Enterprise-ready distributed and federated Random Forests with orchestration, strategy search, and optional differential privacy
Project description
Distributed Random Forest
Distributed Random Forest is a Python package for federated and distributed tree ensembles. It is designed for people who need more than "train a few local forests and concatenate the trees":
- realistic client partitioning, including non-IID splits
- multiple aggregation strategies instead of one hard-coded merge rule
- parallel client training backends
- structured reports for benchmarking and audits
- runnable examples, docs, tests, CI, and PyPI packaging
This README is used on both GitHub and PyPI. The top half is package-user focused so the PyPI page answers "why should I install this?" before it dives into repo internals.
Why This Implementation Is Different
Most distributed RF repositories are really experiment scripts. This one is a reusable package with a benchmarkable orchestration layer.
| Area | Typical paper-style repo | This implementation |
|---|---|---|
| Distributed workflow | manual scripts | FederatedRandomForest orchestration API |
| Client heterogeneity | mostly uniform splits | uniform, stratified, feature, sized, dirichlet, label_skew |
| Tree aggregation | one or two ranking rules | classic paper rules plus balanced, proportional, threshold, and auto search |
| Execution | sequential only | sequential, thread, and process backends |
| Reporting | print statements | JSON run reports with partition, client, and strategy summaries |
| Privacy | often omitted | built-in DP RF support for experimentation and comparison |
| Packaging | code snapshot | PyPI package, CLI, docs site, CI, release workflow |
What Is Special About This Package
The main differentiator is that the package separates three concerns cleanly:
modelsLocal RF and DP-RF training.federationTree ranking, voting, and aggregation.distributedPartitioning, parallel client training, strategy search, and report export.
That makes it useful for both:
- researchers comparing aggregation strategies under non-IID data
- engineers who want a callable library instead of notebook-only code
Good Use Cases
- Network intrusion detection where traffic distributions differ by site.
- Fraud or risk scoring across branches, regions, or subsidiaries.
- Edge/IoT classification where each site owns a small, skewed local dataset.
- Privacy-sensitive health or security workflows that need federated baselines.
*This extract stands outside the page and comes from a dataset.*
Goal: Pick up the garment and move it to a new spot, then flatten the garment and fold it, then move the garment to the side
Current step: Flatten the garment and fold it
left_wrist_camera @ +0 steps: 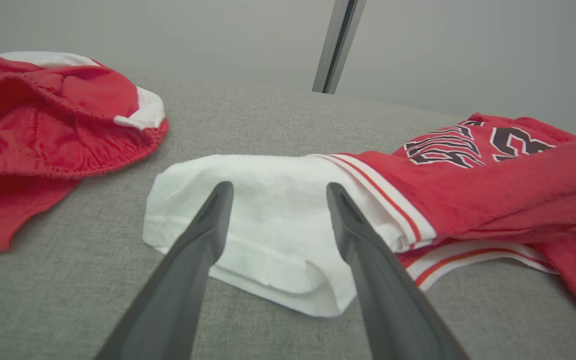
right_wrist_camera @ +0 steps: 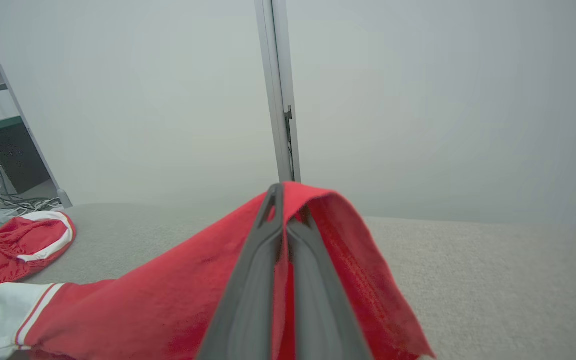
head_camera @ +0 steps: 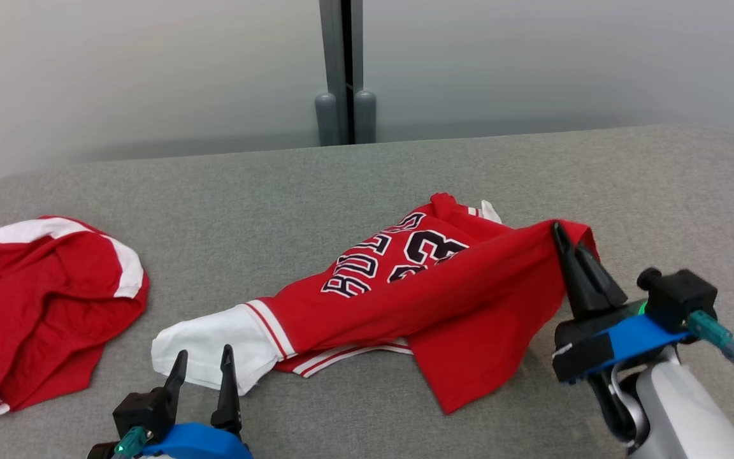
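Observation:
The garment [head_camera: 431,299] is a red jersey with white sleeves and black-and-white lettering, lying crumpled mid-table. My right gripper [head_camera: 561,233] is shut on its red hem at the right, lifting that edge above the table; in the right wrist view the cloth [right_wrist_camera: 348,240] drapes over both closed fingers [right_wrist_camera: 263,260]. My left gripper [head_camera: 203,360] stands open at the lower left, its fingertips just short of the white sleeve [head_camera: 214,341]. In the left wrist view the white sleeve [left_wrist_camera: 273,225] lies between and beyond the spread fingers [left_wrist_camera: 203,235], not gripped.
A second red piece of clothing with white trim [head_camera: 42,306] lies bunched at the table's left edge. The grey fabric table [head_camera: 660,191] has free room at the right and back. A grey post [head_camera: 345,70] stands against the pale wall behind.

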`<state>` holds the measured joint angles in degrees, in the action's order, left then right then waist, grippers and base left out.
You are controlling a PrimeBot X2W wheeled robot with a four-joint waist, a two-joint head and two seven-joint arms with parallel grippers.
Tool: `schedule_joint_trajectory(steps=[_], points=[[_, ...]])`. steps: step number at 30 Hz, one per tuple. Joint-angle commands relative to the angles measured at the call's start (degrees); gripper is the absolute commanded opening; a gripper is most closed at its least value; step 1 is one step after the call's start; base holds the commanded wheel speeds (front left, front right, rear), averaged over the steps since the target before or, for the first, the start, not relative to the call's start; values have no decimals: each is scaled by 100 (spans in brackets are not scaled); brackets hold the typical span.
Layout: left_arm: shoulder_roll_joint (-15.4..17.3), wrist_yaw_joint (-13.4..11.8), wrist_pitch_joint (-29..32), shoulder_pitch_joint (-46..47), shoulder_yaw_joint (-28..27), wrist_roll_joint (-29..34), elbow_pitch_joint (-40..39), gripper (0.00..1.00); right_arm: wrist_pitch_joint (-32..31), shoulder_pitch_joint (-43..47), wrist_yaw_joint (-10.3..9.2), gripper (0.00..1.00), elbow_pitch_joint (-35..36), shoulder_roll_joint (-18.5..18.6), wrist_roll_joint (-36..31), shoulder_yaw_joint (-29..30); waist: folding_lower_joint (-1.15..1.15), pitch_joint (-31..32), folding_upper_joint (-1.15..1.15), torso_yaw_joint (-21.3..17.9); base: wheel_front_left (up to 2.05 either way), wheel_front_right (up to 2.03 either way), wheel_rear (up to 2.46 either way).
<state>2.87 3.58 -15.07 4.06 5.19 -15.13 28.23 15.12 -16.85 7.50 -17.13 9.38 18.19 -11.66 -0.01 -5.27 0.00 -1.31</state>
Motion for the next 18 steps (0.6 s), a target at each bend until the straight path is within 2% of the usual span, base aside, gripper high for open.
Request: schedule_joint_trajectory(steps=[1, 7, 15, 17, 18], points=[[6, -7, -15, 113, 42, -17, -3, 100, 4, -218, -2, 0, -118, 54, -44, -10, 1, -95, 0, 115, 0, 0, 0], [5, 22, -15, 423, 466, -136, -30, 100, 3, -1263, -1, 0, -1112, 229, -352, 69, 1, -501, 0, 637, 0, 0, 0], [4, -13, -15, 675, 683, -230, -61, 100, 4, -2142, -2, 0, -2414, 410, -923, 573, 1, -1026, 0, 1220, 0, 0, 0], [2, -21, -15, 709, 706, -250, -85, 100, 4, -2210, -2, 44, -2725, 439, -1089, 737, 1, -1091, 0, 1292, 0, 0, 0], [2, -21, -15, 716, 708, -260, -94, 100, 5, -2237, -2, 91, -2806, 439, -1129, 868, 1, -1114, 0, 1310, 0, 0, 0]])
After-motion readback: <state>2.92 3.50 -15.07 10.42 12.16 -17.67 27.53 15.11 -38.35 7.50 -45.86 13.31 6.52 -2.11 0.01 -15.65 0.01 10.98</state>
- Benchmarking how aggregation strategies behave under controlled heterogeneity.
Install
pip install distributed-random-forest
From source:
git clone https://github.com/Bowenislandsong/distributed_random_forrest
cd distributed_random_forrest
python -m pip install -e ".[dev,docs]"
Quick Examples
1. End-to-end federated training
from sklearn.datasets import make_classification
from sklearn.model_selection import train_test_split
from distributed_random_forest import FederatedRandomForest
X, y = make_classification(
n_samples=1200,
n_features=20,
n_classes=3,
n_informative=10,
random_state=42,
)
X_train, X_test, y_train, y_test = train_test_split(
X,
y,
test_size=0.2,
random_state=42,
stratify=y,
)
model = FederatedRandomForest(
n_clients=4,
rf_params={"n_estimators": 24, "random_state": 42, "voting": "weighted"},
partition_strategy="dirichlet",
partition_kwargs={"alpha": 0.8},
aggregation_strategy="auto",
execution_backend="thread",
max_workers=4,
random_state=42,
)
model.fit(X_train, y_train)
metrics = model.evaluate(X_test, y_test)
print(model.selected_strategy)
print(metrics)
2. Quick CLI smoke test
drf-quickstart --clients 4 --partition-strategy dirichlet --backend thread
3. Differential privacy baseline
from distributed_random_forest import FederatedRandomForest
model = FederatedRandomForest(
n_clients=5,
rf_params={"n_estimators": 20, "random_state": 13},
partition_strategy="stratified",
aggregation_strategy="top_k_global_balanced_accuracy",
use_differential_privacy=True,
epsilon=10.0,
random_state=13,
)
More runnable examples:
Performance Snapshot
The table below comes from a local single-run benchmark on a synthetic multiclass dataset with 6,000 samples, 40 features, and 4 classes. It is meant to show the relative behavior of this implementation, not to claim a universal leaderboard. You can reproduce it with examples/performance_benchmark.py.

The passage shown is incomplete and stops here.